** EXERCISE BRIEF **
Every line with the string "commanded" should be copied from the data.
====== RECORDS FOR THIS EXERCISE
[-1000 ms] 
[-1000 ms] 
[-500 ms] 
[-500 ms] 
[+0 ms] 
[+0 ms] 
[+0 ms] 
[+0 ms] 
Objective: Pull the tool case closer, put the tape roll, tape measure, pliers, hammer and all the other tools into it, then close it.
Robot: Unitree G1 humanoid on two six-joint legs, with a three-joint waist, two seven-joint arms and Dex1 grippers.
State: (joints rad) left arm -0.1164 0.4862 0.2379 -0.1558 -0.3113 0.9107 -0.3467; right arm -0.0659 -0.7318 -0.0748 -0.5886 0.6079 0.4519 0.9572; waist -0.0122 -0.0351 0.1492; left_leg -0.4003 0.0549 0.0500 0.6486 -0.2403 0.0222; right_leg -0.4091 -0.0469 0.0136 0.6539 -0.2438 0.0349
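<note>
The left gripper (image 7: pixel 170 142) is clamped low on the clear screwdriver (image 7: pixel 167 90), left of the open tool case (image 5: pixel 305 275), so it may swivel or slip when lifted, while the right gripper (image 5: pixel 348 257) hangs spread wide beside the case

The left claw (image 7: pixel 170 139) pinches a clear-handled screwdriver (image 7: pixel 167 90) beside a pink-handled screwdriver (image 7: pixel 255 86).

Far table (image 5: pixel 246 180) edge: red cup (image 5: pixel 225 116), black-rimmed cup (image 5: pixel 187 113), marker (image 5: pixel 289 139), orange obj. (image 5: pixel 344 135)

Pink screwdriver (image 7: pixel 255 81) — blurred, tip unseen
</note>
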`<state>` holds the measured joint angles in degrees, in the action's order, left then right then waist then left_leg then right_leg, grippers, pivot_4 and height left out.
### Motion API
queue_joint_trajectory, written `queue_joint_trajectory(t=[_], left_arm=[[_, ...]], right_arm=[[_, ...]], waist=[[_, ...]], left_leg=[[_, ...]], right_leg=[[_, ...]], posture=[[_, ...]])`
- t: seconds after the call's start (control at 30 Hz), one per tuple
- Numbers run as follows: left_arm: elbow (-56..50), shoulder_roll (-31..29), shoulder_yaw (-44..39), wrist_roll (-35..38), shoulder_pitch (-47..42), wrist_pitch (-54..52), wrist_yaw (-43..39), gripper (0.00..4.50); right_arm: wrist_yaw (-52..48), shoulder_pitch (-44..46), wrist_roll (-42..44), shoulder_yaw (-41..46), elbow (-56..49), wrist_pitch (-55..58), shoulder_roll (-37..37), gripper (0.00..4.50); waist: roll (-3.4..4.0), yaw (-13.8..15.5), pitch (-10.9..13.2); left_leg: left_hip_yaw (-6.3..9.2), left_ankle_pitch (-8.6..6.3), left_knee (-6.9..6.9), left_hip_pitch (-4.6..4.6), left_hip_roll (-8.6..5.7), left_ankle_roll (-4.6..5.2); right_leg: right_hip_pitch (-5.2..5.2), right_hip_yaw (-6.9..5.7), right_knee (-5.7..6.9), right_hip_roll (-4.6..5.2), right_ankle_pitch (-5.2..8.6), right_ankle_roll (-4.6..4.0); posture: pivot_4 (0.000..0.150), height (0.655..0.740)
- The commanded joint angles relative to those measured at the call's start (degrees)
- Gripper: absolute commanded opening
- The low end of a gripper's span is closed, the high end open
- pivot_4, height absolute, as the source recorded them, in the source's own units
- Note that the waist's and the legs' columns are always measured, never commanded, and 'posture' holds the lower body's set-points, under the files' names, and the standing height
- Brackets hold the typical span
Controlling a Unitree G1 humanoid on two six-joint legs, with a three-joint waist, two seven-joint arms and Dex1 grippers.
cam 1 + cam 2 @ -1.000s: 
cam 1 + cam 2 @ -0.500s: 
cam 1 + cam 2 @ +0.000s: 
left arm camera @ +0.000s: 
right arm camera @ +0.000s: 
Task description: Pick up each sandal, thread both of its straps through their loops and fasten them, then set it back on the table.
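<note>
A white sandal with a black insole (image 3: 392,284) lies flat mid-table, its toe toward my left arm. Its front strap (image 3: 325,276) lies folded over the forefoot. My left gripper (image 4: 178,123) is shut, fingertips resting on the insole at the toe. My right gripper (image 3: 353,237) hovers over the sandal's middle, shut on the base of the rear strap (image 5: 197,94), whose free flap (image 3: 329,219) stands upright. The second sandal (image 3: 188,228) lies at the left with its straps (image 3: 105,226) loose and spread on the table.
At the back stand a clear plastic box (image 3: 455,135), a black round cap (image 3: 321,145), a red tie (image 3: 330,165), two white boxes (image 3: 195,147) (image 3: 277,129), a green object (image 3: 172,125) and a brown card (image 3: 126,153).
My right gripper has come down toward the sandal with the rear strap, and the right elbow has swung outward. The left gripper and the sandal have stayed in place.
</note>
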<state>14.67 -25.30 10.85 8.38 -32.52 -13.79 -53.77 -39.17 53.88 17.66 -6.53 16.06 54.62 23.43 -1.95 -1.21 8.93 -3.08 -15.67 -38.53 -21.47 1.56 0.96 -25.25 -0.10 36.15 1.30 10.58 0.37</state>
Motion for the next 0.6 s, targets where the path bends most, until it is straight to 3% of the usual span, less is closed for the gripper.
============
** OUTPUT FOR THIS TASK **
- The commanded joint angles relative to those measured at the call's start (degrees)
- Gripper: absolute commanded opening
- Note that the waist's and the legs' columns are always measured, never commanded, and 'posture' holds the lower body's set-points, under the files' names, and the standing height

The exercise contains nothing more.